The second challenge that faces the Government, after UK decarbonisation, is helping others to fulfil their national contributions to the INDCs and to build confidence at each national level to go further. Thus, when we have the review in five years’ time, we will be able to raise the ambition so that we are not heading, as now, for under 3°, but are genuinely able to head for a sub-2° world. There is a tremendous amount to be done in engaging with parliamentarians. I should declare an interest as the chair of GLOBE International. Colleagues from across the Chamber attended the summit of legislators in Paris the weekend before last. We need to engage more with parliamentarians. That is equally true in Parliaments such as ours where, despite today’s attendance, there are remarkably few colleagues with much interest in or knowledge of the subject matter.

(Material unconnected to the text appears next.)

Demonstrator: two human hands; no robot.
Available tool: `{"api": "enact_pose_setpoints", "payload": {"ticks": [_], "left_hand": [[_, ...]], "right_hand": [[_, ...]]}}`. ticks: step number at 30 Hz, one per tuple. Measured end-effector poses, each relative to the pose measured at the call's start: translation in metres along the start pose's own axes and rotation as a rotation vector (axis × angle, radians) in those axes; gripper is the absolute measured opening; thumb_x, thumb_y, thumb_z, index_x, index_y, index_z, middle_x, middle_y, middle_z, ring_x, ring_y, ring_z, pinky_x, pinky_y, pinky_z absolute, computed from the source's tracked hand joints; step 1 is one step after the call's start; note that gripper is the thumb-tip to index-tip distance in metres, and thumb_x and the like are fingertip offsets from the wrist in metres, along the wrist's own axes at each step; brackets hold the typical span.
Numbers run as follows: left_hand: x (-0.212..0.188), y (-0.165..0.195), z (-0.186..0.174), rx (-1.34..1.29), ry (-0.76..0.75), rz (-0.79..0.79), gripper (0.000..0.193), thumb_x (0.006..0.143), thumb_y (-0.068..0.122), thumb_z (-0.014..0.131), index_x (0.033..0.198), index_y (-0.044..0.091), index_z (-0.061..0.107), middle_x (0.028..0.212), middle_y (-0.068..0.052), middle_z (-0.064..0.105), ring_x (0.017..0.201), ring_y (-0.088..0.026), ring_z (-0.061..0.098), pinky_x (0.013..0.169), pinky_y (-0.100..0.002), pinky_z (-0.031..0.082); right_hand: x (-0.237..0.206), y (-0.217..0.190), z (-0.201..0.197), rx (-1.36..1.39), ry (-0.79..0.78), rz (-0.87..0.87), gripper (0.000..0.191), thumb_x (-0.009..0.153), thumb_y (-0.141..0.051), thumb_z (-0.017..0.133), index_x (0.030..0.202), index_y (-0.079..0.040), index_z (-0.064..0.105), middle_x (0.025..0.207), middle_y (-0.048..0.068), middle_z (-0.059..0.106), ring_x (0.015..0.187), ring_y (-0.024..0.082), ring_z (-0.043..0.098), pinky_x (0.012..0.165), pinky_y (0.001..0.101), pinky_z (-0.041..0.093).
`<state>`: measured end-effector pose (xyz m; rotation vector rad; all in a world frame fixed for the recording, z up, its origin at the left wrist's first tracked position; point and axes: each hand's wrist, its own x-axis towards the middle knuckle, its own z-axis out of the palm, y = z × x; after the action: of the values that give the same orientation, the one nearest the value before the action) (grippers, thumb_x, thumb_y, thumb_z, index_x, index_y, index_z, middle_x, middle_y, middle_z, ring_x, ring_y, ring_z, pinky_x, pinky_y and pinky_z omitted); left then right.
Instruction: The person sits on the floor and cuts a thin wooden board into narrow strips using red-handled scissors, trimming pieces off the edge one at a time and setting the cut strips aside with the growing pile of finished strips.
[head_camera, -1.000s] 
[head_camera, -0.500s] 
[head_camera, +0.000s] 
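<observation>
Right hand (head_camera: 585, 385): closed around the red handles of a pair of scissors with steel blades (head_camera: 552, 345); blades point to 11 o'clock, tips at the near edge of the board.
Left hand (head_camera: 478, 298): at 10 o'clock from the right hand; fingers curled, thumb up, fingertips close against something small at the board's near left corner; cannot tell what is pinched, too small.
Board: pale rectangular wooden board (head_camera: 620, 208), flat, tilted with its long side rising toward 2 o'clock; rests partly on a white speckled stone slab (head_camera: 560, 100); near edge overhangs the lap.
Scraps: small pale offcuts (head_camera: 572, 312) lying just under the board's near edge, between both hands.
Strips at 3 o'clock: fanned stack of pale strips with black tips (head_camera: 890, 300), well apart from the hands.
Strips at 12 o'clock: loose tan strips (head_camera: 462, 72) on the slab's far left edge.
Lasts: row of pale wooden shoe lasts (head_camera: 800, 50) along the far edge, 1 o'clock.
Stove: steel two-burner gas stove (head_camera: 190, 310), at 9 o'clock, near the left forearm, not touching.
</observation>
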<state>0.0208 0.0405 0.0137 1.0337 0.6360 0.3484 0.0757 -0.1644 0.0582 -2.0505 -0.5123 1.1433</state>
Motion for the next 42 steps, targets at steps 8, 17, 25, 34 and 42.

We have to engage more people so that they take more interest and ensure that we get the frameworks that deliver the investment. There is a huge role for the UK to play in developing countries through climate diplomacy and work with GLOBE and others to make sure that we engage with these parliamentarians, who, after all, pass the laws, set the budgets, and hold Governments to account. That is certainly what GLOBE aims to do through its chapters around the world.

I want briefly to say something about flooding, following my earlier intervention on the Environment Secretary. The threat to the Humber is real and growing, with rising sea levels. Last December, we saw a bigger surge than in 1953. If the wind direction and other factors had been slightly different, there would almost certainly have been loss of life. This is a growing issue and we need to find a long-term solution. My personal thought is if we leave it to Governments, who have to decide between investment in schools, hospitals and so on, and long-term investment in flooding, they always have a tendency, when not under the shadow of a recent flooding disaster, to cut back that long-term investment. Would it not be better to set a regulatory standard on which we could rely by handing it over to water companies, whose job is to borrow money from the international markets and invest for the long term at the lowest possible cost, to deliver an agreed standard? If we had a statutory standard with a duty placed on those bodies to deliver, and all the water tax payers of the country picking it up, we would not only save the Chancellor from the cost hitting the Exchequer directly, but could have in place lower-cost intervention, to an agreed standard, for the long term, and stop having these fervent and heated debates every time we have a flood disaster, which, given climate change, is likely to happen more often in future.